My Analysis of Putin’s Speech, Part III

Putin’s favorite justification for his invasion of Ukraine was that the US made him do it:

But the United States, having declared itself the winner of the Cold War, saw no need for this. Instead of establishing a new balance of power, essential for maintaining order and stability, they took steps that threw the system into sharp and deep imbalance.

Putin has been reiterating this overwhelmingly stupid idea for years and doesn’t seem to tire of it. This is understandable since it’s his only justification for invading one country after another (the one before Ukraine was Georgia, and before that there was Chechnya.) 

The Cold War ended, but it did not end with the signing of a peace treaty with clear and transparent agreements on respecting existing rules or creating new rules and standards.

Here, of course, Putin is treating his listeners as the idiots they probably are. The world is changing for a variety of reasons, and none of them are even remotely related to the absence of presence of post-1991 treaties. Putin himself has been breaking the post-1991 agreements like a man possessed. This doesn’t seem to bother him a whole lot when he is the one violating “clear and transparent agreements.”

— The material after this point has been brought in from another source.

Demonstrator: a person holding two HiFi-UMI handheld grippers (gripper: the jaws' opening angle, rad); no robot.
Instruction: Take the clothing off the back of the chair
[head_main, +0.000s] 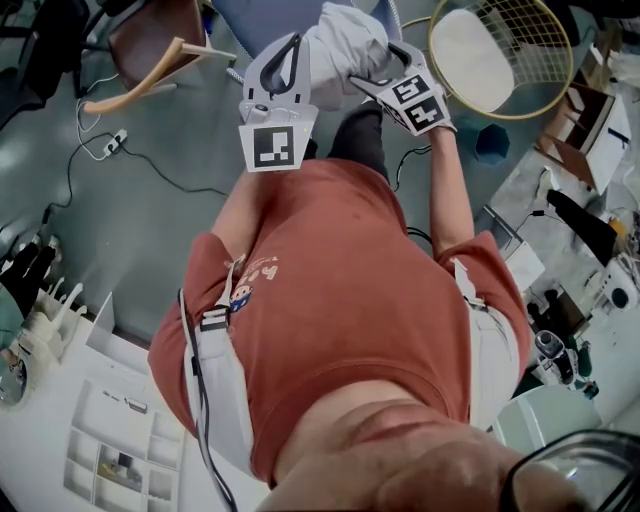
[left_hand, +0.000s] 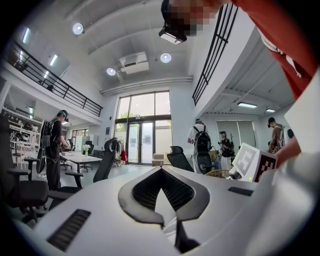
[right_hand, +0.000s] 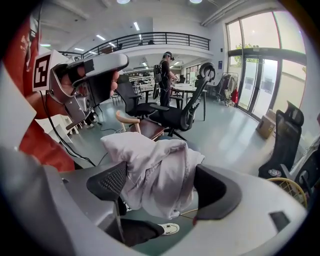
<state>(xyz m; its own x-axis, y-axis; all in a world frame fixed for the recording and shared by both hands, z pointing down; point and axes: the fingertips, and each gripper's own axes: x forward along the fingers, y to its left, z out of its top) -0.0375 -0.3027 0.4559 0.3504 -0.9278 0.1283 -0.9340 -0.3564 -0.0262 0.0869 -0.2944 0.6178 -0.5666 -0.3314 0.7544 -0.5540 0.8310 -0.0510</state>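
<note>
A pale lilac garment (head_main: 345, 35) hangs bunched at the top of the head view, just past the person's red shirt. What it hangs on is hidden under the cloth. My right gripper (head_main: 378, 65) reaches onto it from the right, pointing downward. In the right gripper view the garment (right_hand: 155, 170) fills the space between the two wide-apart black pads (right_hand: 111, 182) of the right gripper (right_hand: 160, 187); the left pad touches cloth, the right one stands beside it. My left gripper (head_main: 293, 42) is level beside the garment, its tips together, nothing between them. In its own view the left gripper (left_hand: 161, 170) faces the room.
A wooden chair (head_main: 150, 60) stands at the left, and a round wire basket (head_main: 500, 55) at the right. Cables (head_main: 100, 145) trail on the green floor. A white table (head_main: 60, 470) with an organiser is near. Black office chairs (right_hand: 177, 115) and people (left_hand: 202, 145) stand farther off.
</note>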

Pardon the analogy, but this is the way nouveaux riches behave when they suddenly end up with a great fortune, in this case, in the shape of world leadership and domination. Instead of managing their wealth wisely, for their own benefit too of course, I think they have committed many follies.

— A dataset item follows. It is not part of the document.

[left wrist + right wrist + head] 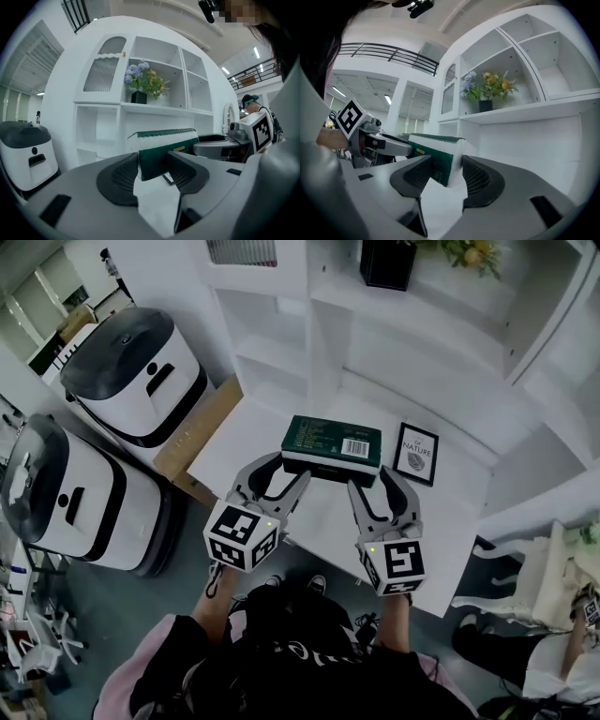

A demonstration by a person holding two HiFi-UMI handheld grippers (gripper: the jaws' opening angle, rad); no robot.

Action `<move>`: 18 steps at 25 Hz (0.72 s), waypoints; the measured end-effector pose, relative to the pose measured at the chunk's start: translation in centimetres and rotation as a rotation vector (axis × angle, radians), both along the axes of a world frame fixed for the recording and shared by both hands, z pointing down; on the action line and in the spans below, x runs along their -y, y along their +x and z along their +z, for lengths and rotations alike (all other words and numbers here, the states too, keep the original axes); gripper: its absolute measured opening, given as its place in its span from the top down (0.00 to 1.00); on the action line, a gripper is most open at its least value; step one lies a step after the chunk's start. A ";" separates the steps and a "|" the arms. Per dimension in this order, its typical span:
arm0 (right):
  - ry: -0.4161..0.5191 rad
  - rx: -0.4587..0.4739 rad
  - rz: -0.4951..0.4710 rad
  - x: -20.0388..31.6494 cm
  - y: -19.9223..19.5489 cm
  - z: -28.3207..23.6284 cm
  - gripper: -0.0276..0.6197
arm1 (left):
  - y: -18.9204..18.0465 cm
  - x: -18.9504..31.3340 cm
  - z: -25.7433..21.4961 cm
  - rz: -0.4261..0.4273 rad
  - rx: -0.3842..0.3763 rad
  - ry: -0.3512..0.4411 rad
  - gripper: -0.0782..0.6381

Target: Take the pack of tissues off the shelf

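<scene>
Pack of tissues [332, 448], one only, pinched by two claws: left claw [284, 472] and right claw [373, 479].

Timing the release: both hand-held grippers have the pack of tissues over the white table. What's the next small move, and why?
Probably lower it flat onto the bare table, beside the picture frame, before opening. The pack of tissues is off the shelf, with the left hand-held gripper and right hand-held gripper clamping its ends. Whether it rests on the table yet is unclear.

place: indoor hall | cues: display shelving [403, 352], balcony railing [389, 50], white machines [141, 371]
</scene>
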State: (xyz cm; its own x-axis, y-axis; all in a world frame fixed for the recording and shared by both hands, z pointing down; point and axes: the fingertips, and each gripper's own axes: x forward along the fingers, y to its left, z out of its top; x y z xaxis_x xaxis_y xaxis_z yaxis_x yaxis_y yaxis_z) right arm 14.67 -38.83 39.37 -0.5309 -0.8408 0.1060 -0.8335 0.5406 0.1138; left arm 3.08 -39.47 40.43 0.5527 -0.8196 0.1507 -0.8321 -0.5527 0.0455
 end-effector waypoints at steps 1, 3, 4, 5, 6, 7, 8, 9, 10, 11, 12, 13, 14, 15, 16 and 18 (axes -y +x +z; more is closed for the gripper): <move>-0.004 0.003 -0.006 -0.2 -0.5 0.2 0.61 | -0.6 -0.3 0.1 -0.006 0.002 0.001 0.60; -0.008 0.016 -0.015 -0.6 -1.8 0.4 0.62 | -1.8 -0.8 0.1 -0.017 0.010 0.008 0.60; -0.010 0.020 -0.019 -0.8 -2.5 0.4 0.62 | -2.5 -1.1 0.1 -0.021 0.018 0.012 0.60; -0.011 0.023 -0.022 -1.1 -3.2 0.4 0.62 | -3.1 -1.4 0.1 -0.024 0.024 0.016 0.60; -0.010 0.024 -0.026 -1.3 -3.8 0.3 0.61 | -3.8 -1.7 0.0 -0.027 0.028 0.020 0.60; -0.007 0.024 -0.029 -1.5 -4.4 0.1 0.62 | -4.3 -2.0 -0.1 -0.030 0.028 0.023 0.60; -0.005 0.022 -0.031 -1.8 -4.9 0.0 0.62 | -4.9 -2.3 -0.3 -0.032 0.025 0.026 0.60; -0.002 0.021 -0.032 -2.1 -5.5 -0.1 0.62 | -5.5 -2.6 -0.4 -0.034 0.021 0.029 0.60; 0.001 0.020 -0.032 -2.6 -6.2 -0.1 0.62 | -6.3 -3.1 -0.5 -0.034 0.015 0.032 0.60; 0.003 0.019 -0.031 -3.2 -7.2 -0.2 0.61 | -7.3 -3.7 -0.6 -0.032 0.009 0.036 0.60; 0.005 0.020 -0.028 -4.0 -8.3 -0.2 0.61 | -8.4 -4.4 -0.6 -0.029 0.003 0.039 0.60; 0.006 0.019 -0.025 -4.7 -9.4 -0.2 0.62 | -9.5 -5.1 -0.6 -0.025 -0.002 0.040 0.60; 0.006 0.017 -0.022 -5.5 -10.5 -0.2 0.62 | -10.6 -5.8 -0.5 -0.021 -0.006 0.040 0.60; 0.005 0.014 -0.018 -6.2 -11.5 -0.2 0.62 | -11.5 -6.5 -0.5 -0.016 -0.011 0.039 0.60; 0.003 0.011 -0.015 -6.9 -12.3 -0.1 0.62 | -12.4 -7.1 -0.4 -0.011 -0.015 0.040 0.60; -0.001 0.009 -0.008 -8.3 -14.0 0.0 0.62 | -14.1 -8.4 -0.2 -0.002 -0.021 0.040 0.60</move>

There is nobody who knows what nouveaux riches are like better than Putin because his oligarchy is based precisely on surrounding himself by this sort of people and ensuring that nobody but them ever has a chance to do anything in Russia.

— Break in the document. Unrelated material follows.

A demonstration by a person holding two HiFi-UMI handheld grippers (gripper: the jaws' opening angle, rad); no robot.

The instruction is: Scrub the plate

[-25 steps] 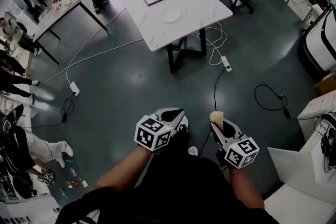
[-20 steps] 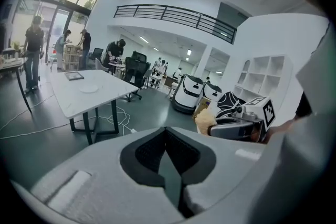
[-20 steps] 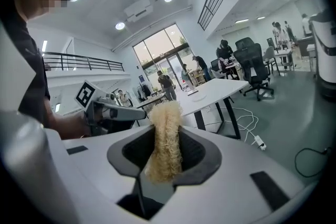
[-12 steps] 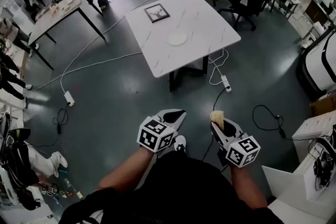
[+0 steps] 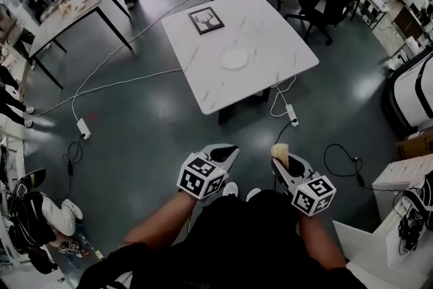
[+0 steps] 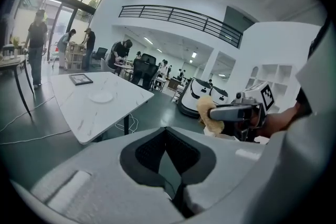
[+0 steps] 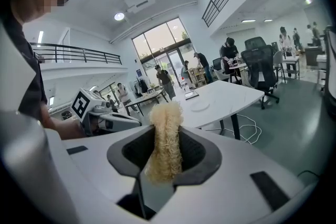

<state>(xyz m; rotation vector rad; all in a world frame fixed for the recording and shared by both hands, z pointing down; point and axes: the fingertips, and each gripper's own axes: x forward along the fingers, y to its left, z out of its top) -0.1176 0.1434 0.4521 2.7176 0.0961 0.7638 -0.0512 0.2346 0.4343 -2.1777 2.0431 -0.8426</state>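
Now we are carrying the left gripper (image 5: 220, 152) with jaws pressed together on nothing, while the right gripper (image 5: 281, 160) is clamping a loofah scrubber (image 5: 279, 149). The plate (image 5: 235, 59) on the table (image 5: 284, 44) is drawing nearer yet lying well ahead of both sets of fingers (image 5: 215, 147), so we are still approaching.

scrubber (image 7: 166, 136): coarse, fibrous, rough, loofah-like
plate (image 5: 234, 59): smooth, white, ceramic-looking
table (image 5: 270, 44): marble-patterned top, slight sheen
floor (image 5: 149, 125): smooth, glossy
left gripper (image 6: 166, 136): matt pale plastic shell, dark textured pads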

The hand-wringing over the end of the “objective and just” Cold War era goes on for a while:

We have entered a period of differing interpretations and deliberate silences in world politics. International law has been forced to retreat over and over by the onslaught of legal nihilism. Objectivity and justice have been sacrificed on the altar of political expediency. Arbitrary interpretations and biased assessments have replaced legal norms.

I want everybody to stop and ponder the excruciating shamelessness of calling the world order that existed between 1945-91 “objective and just.” We are arriving at the extremely important part of Putin’s speech and it is crucial that we understand exactly what he is saying.